Elfman wasn’t wrong. Raimi’s signature “flying cam” and other visual flourishes hooked in genre fans, but it was Raimi’s sincere, character-driven approach to the macabre material that grounded his more over-the-top touches and made them resonate with audiences. It also didn’t hurt that Peyton is a relatable and likable character that audiences couldn’t help but invest in. He’s on the cusp of both professional and romantic breakthroughs in his life when his future literally goes up in flames. Darkman is forged by hate, with Peyton struggling with bone-deep regret and anger over losing not just the love of his life, but also the ability to love himself. 

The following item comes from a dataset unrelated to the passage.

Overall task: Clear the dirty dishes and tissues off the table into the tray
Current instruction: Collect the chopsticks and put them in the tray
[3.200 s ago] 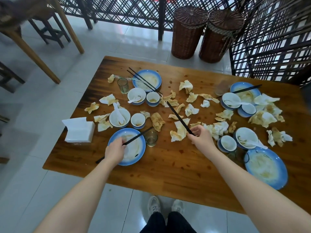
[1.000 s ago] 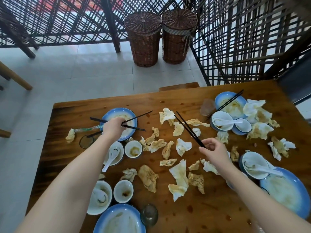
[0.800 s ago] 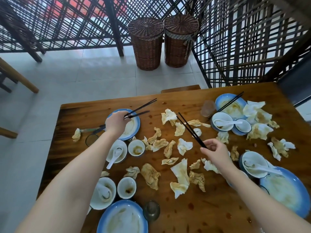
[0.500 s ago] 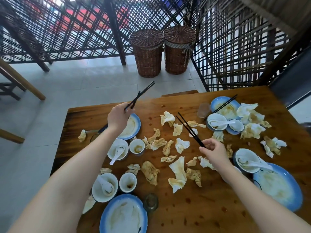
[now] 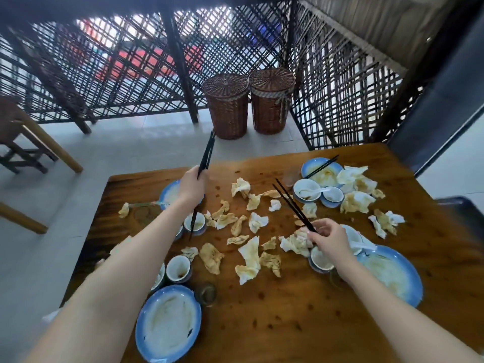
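Observation:
My left hand [image 5: 192,186] grips a bundle of black chopsticks [image 5: 206,155] held almost upright above the far left of the wooden table [image 5: 288,315]. My right hand [image 5: 331,238] pinches a second pair of black chopsticks [image 5: 290,201] slanting up to the left. Several crumpled, stained tissues [image 5: 250,254] litter the middle. A blue-rimmed plate [image 5: 169,322] lies near me at the left, another plate [image 5: 392,275] at the right, and a third plate [image 5: 320,170] at the far right carries one more chopstick pair. Small cups [image 5: 179,268] and bowls with spoons [image 5: 306,189] stand around. No tray is visible.
Two lidded wicker baskets [image 5: 227,106] stand on the tiled floor beyond the table, against a dark lattice screen [image 5: 117,69]. A small glass [image 5: 208,294] sits by the near plate. Wooden furniture legs [image 5: 49,145] show at the left. A dark edge [image 5: 461,205] juts in at the right.
My left hand picked chopsticks off the near plate, then off the far left plate, and has raised the bundle upright. My right hand kept its pair. The view tilted upward.

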`<action>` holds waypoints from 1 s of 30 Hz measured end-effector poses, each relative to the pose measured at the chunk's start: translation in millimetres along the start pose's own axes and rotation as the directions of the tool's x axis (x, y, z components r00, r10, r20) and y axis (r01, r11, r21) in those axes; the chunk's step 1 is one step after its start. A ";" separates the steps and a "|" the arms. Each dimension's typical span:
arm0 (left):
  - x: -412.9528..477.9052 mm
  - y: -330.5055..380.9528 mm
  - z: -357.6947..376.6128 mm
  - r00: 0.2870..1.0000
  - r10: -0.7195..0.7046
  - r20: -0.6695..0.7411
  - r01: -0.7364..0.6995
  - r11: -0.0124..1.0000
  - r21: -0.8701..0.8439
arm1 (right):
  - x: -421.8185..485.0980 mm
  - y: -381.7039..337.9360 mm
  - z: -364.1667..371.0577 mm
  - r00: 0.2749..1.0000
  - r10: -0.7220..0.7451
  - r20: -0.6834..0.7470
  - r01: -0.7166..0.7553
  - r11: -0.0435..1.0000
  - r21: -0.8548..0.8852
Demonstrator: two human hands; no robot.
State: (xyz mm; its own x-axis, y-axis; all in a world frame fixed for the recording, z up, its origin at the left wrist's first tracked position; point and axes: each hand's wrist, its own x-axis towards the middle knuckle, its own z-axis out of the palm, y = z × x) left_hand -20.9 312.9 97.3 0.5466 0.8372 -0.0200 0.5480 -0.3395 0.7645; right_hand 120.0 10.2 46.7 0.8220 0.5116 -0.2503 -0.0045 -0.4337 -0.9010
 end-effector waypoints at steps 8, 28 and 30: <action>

So, like Batman, Darkman is ultimately a movie about grief. About how loss can be weaponized at the cost of taking away what little is left of the man Peyton thought he was and is now afraid he is becoming. In between all of the explosions, dark comedy, and clever, satisfying fates the bad guys meet, Darkman wisely tethers all of it to Peyton’s emotional storyline. He is in a constant tug of war, desperately clinging to the life he once had to avoid the all-consuming loss that constitutes the one he has now. And he holds on so tightly to the burnt husk of the former, its ashes slipping through his fingers as they ball into the very fists he sicks on the punchable faces of the bad men who turned him into the most tragic of superheroes. 

With that said, it’s not surprising Darkman’s first (and only) theatrical release joined other Raimi films filed under “cult status.” Sure, the movie did well enough to spawn two campy direct-to-video sequels — Darkman II: The Return of Durant (1995) and Darkman III: Die Darkman Die (1996) — but after that, the would-be franchise was abandoned. Making it harder to be more of a mainstream film was Darkman’s R-rating (and Raimi’s full embrace of it). His fidelity to the material ultimately proved frustrating to execs hoping to move merch and cash in on the same demographic that shelled out millions on Batman’s marketing blitzkrieg. (In hindsight, however, the studio should have known better. It hired the guy who made two Evil Dead movies to tell a story about a revenge-powered vigilante, clad in rags and scar tissue, dispatching bad guys with increasingly violent glee — what did they expect?)

Raimi’s Darkman is an anamorphic Greek tragedy, full of feverish dutch angles and shaky-cam zooms. And all the crazy shit the studio wanted to cut out of it are what makes it so damn good and endearing. 

Darkman joins Raimi’s other underrated masterpieces, like Drag Me to Hell or A Simple Plan, as a film experience that sticks with you long after the end credits roll.